Après des années à jongler entre le C, le Golang et les défis de l’École 42, mon passage à la Banque de France a marqué un tournant inattendu dans mon parcours. Moi qui pensais “input/output” et lignes de code, je me suis retrouvé plongé dans une mission 100% organisationnelle : l’Agilité.

La parenthèse inattendue : L’Agilité sans code

C’est l’étape qui surprend souvent sur mon CV. Avant de revenir au développement pur, j’ai rejoint l’équipe Agile avec une mission claire : mettre en place une plateforme pour promouvoir les méthodologies agiles au sein de la Banque.

Le challenge ? Aucun script, aucune database. Mon quotidien consistait à étudier les flux, les rituels (Scrum, Kanban) et à aider une institution historique à transformer sa manière de travailler.

Pour un développeur, c’est une expérience déstabilisante mais ultra-formatrice :

  • Comprendre le “pourquoi” avant le “comment” : Voir l’impact de l’organisation sur la réussite technique.
  • L’humain avant le clavier : Comprendre que le blocage d’un projet est souvent organisationnel avant d’être technique.

Le retour aux sources : Python et le Speech-to-Text

Après avoir bien “digéré” ces principes agiles, j’ai repris ma casquette de Full-stack Developer. Et là, l’expérience a pris tout son sens. J’ai intégré le projet de développement d’une plateforme interne de Speech-to-Text.
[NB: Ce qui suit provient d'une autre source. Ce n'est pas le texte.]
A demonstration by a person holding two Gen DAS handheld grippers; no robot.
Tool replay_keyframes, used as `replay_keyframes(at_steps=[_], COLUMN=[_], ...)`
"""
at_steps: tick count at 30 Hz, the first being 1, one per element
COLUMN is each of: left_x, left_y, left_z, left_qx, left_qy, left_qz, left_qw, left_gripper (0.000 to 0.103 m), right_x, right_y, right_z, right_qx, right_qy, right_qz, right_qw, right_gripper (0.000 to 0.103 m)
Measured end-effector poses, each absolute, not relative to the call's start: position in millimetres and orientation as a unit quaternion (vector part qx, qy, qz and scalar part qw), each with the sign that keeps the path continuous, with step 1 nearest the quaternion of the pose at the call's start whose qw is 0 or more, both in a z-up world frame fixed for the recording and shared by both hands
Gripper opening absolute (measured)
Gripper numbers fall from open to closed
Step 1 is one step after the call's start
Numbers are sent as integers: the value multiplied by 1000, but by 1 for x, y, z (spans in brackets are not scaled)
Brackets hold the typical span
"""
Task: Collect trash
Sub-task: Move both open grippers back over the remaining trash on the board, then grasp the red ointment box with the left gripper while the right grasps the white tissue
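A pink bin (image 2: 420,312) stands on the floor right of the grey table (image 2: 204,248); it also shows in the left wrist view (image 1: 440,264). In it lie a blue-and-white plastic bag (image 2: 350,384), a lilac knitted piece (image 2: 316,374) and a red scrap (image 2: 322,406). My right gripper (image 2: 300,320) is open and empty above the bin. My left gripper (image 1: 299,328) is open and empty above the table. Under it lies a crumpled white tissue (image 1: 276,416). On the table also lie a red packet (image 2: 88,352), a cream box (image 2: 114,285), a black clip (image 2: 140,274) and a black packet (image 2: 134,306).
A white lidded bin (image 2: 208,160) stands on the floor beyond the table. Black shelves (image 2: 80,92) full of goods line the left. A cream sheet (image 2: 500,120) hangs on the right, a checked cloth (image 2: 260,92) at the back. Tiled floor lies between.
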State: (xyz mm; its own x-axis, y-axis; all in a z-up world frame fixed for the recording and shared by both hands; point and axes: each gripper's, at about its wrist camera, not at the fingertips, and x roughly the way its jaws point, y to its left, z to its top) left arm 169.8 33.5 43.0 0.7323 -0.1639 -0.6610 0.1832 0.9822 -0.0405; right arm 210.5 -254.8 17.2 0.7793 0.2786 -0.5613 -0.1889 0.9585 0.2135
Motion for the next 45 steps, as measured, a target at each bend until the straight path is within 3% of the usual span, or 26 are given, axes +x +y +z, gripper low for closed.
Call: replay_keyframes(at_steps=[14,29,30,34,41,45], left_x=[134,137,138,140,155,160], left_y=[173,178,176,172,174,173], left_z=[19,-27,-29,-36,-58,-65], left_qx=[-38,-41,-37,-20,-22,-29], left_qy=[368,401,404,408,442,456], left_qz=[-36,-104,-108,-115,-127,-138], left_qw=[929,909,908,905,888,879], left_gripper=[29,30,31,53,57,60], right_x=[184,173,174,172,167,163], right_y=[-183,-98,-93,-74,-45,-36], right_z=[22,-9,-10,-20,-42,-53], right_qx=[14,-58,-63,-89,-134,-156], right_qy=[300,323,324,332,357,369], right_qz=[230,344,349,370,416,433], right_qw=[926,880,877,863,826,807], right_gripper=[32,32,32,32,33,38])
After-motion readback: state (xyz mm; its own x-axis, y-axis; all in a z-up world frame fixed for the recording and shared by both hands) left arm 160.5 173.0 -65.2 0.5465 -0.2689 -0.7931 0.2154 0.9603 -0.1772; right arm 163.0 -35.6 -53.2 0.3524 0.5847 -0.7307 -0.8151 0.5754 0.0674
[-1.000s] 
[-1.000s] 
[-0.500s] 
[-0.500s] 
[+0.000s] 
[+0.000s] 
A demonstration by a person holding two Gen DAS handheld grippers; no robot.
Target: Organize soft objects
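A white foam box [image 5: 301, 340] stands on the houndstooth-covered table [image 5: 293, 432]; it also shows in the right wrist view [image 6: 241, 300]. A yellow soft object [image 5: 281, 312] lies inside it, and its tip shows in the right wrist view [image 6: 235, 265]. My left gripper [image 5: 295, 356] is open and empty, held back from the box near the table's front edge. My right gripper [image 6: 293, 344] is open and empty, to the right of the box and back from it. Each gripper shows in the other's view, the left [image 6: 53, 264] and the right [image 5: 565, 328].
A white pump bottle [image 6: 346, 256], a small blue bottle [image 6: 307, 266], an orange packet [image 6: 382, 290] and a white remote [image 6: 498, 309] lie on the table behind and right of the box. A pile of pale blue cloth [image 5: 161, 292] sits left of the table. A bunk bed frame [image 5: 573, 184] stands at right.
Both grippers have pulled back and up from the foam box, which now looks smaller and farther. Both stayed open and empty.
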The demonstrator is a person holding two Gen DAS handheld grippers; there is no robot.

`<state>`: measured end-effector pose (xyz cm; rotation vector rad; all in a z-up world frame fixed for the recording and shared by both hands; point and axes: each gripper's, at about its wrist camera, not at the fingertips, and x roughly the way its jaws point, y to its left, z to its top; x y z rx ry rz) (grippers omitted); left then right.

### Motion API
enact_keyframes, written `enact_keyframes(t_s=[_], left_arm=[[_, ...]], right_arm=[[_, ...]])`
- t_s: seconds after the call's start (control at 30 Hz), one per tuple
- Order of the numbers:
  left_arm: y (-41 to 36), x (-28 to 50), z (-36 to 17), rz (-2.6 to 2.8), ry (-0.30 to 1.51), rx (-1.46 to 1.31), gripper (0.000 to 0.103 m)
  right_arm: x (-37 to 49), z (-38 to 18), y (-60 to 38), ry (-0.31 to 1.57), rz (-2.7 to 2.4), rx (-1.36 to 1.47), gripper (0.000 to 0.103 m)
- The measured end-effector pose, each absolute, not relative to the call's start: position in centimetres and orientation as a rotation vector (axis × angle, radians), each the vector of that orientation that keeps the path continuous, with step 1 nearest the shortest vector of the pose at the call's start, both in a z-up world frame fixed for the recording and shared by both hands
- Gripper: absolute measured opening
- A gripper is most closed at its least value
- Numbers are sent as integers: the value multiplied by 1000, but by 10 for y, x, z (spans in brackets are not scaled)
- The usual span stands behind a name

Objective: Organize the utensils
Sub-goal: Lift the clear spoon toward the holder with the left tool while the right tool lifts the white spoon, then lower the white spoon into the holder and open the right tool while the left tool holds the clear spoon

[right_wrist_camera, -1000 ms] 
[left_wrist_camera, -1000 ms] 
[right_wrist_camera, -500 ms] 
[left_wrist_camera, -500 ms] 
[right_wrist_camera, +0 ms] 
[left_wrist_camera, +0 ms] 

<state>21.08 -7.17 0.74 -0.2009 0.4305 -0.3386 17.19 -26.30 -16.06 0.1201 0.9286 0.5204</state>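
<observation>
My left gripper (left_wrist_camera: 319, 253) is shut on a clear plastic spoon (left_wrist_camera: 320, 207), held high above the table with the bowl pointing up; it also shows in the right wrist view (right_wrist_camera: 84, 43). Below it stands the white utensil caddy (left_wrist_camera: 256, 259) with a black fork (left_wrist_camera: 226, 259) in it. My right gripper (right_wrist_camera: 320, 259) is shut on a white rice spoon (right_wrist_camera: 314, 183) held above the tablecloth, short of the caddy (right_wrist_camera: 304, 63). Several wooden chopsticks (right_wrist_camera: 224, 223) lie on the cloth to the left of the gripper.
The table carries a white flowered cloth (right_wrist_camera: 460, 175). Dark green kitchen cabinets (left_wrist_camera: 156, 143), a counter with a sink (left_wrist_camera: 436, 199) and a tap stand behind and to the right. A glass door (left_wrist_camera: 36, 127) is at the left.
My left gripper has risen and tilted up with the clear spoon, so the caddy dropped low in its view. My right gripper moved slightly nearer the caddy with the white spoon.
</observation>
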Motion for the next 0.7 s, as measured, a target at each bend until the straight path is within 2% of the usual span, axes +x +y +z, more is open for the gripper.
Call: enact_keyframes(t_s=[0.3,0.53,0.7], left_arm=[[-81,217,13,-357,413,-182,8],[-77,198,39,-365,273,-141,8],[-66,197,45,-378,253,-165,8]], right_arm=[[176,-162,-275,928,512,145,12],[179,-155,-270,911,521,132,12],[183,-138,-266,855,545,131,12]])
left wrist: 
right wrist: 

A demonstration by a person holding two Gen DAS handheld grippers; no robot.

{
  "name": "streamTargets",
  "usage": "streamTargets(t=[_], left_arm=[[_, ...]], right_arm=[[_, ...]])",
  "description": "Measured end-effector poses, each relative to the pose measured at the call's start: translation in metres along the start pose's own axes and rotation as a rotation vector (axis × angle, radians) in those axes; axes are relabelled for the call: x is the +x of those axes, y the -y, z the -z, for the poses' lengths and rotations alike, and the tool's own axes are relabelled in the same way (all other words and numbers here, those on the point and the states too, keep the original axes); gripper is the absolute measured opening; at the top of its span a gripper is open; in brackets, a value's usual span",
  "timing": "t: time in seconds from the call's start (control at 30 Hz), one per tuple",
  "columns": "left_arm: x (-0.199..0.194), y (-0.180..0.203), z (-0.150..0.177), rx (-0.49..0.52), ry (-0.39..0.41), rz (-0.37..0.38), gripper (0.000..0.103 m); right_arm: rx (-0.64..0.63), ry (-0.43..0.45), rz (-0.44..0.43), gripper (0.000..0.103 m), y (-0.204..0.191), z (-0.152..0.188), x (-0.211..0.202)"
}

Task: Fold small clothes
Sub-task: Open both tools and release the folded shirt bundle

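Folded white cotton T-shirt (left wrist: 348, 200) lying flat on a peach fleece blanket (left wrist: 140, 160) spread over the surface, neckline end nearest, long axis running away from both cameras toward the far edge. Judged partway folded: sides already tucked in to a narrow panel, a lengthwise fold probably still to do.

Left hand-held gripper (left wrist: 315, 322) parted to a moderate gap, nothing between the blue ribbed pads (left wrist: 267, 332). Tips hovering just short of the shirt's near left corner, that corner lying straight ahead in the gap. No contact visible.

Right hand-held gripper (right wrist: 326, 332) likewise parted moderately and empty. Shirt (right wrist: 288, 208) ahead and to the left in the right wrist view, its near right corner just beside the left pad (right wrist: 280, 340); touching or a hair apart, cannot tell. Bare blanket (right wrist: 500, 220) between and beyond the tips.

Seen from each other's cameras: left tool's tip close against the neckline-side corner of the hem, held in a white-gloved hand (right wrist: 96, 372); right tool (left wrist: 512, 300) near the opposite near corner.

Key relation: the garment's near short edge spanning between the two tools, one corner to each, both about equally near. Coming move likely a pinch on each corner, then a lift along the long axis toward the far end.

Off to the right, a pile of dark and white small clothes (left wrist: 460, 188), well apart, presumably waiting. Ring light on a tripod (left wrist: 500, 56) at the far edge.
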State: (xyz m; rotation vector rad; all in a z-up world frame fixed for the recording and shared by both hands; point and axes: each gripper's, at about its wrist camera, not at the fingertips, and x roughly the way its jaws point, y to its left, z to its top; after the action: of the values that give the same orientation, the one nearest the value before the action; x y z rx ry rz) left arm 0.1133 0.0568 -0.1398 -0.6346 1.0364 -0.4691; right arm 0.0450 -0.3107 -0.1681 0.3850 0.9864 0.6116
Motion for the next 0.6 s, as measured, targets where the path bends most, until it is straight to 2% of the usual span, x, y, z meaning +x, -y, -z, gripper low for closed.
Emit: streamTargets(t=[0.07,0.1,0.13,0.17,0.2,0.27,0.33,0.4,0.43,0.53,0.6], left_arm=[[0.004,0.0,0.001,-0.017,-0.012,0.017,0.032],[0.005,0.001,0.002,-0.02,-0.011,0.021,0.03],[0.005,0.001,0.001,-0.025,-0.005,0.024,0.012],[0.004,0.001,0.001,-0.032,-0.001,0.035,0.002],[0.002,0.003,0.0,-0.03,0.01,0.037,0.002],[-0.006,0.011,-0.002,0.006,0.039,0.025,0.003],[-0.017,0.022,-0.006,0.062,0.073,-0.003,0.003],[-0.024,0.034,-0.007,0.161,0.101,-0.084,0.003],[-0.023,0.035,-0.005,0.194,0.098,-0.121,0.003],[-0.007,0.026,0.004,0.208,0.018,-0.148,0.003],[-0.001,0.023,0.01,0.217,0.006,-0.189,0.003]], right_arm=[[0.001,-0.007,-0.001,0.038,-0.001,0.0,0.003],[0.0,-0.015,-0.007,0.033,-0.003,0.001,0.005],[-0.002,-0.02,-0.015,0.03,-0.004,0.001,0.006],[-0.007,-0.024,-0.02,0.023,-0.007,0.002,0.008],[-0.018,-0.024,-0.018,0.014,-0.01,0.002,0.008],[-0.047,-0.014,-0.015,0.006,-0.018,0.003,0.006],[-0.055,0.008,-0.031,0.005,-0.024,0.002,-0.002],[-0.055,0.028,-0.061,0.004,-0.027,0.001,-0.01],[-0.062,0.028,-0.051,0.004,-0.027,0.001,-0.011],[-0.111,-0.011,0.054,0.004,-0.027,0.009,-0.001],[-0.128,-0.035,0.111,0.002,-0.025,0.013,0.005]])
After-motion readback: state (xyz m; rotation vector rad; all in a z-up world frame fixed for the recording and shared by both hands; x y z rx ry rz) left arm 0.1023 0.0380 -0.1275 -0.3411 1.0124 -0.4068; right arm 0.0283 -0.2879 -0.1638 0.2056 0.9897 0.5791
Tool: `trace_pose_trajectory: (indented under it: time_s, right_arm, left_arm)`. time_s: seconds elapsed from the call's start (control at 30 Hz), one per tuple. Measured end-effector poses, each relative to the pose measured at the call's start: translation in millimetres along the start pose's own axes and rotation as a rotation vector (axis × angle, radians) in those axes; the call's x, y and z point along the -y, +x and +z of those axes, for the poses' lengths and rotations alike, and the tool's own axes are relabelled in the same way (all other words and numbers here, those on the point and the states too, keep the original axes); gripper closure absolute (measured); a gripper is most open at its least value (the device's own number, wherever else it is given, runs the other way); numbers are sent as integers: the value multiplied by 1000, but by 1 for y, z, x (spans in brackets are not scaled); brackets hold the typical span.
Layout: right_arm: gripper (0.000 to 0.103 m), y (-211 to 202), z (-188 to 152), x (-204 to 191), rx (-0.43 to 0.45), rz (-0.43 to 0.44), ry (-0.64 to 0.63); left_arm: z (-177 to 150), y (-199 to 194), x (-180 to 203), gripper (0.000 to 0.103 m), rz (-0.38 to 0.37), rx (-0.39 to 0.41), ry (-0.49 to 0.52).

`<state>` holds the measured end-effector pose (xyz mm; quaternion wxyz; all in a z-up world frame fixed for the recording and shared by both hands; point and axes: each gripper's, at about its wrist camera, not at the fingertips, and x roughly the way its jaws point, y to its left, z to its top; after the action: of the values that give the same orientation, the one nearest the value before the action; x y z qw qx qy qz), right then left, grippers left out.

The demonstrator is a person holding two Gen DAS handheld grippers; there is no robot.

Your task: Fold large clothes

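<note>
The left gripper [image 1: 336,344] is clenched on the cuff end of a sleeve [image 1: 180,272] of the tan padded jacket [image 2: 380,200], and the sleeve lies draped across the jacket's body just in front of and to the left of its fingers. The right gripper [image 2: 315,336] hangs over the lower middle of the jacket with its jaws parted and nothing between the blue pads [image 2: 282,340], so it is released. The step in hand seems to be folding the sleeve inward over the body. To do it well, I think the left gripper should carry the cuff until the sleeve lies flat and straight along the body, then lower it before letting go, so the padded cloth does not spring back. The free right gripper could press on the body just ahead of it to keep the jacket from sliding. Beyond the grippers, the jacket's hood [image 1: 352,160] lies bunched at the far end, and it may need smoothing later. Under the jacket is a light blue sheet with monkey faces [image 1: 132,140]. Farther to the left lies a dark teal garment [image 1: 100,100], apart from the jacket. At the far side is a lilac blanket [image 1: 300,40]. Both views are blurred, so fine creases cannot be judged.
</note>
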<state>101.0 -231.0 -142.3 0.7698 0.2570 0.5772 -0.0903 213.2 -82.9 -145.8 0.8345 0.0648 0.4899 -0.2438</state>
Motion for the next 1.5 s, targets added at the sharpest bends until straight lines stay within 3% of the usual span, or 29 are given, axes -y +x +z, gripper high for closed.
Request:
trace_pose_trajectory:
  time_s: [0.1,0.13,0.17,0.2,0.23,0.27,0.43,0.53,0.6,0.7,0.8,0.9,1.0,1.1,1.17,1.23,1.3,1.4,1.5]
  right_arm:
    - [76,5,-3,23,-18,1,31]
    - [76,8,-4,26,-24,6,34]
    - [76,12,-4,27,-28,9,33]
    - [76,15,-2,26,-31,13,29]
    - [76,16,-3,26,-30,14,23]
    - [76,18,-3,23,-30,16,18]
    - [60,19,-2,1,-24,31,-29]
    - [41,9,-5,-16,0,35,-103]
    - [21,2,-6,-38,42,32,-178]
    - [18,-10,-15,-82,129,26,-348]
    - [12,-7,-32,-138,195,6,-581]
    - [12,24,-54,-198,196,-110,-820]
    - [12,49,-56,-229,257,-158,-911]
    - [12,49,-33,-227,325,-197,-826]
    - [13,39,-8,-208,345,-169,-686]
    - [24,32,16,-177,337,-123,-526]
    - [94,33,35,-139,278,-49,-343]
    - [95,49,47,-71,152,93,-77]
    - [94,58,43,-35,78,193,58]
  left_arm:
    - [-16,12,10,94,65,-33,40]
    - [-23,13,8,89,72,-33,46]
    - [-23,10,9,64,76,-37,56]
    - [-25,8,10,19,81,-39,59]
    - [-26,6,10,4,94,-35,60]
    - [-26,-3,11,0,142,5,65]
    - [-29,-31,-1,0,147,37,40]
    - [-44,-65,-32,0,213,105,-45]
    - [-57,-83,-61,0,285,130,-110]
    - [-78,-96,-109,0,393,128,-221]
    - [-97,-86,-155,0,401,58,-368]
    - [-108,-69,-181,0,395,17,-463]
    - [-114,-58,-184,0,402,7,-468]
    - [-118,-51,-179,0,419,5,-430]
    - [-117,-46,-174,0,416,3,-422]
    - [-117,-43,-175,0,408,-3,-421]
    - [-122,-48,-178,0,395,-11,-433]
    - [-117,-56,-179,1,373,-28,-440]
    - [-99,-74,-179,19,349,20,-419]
Fort de ma vision globale acquise précédemment, j’ai pu exprimer toute ma polyvalence technique :

  • Backend Python : Pour la puissance du traitement de la donnée et l’intégration des modèles de transcription.
  • Frontend React / TypeScript : Pour offrir une interface fluide et moderne aux utilisateurs.
  • Infrastructure : Déploiement sous Linux avec Docker pour garantir la portabilité et la sécurité dans un environnement bancaire strict.

Ce que cette double expérience m’a apporté

Passer de l’agilité pure au développement Python m’a rendu plus efficace. Aujourd’hui, j’ai arrêté de coder “dans le vide”.

  1. Une vision produit : Je comprends exactement l’impact de chaque fonctionnalité sur l’utilisateur final.
  2. Une meilleure communication : Je sais parler le langage des “métiers” et celui des “devs”.
  3. Une rigueur accrue : Le cadre strict de la Banque de France m’a appris à livrer des outils robustes et sécurisés.

Conclusion

Cette expérience à la Banque de France a été un véritable pivot. Elle prouve qu’un développeur formé à 42 n’est pas juste une machine à coder, mais un collaborateur capable de comprendre l’organisation pour mieux la servir par la technique.

Aujourd’hui, que je sois sur du Python, du Go ou du DevOps, j’emporte toujours avec moi ces réflexes agiles acquis au cœur de la Banque.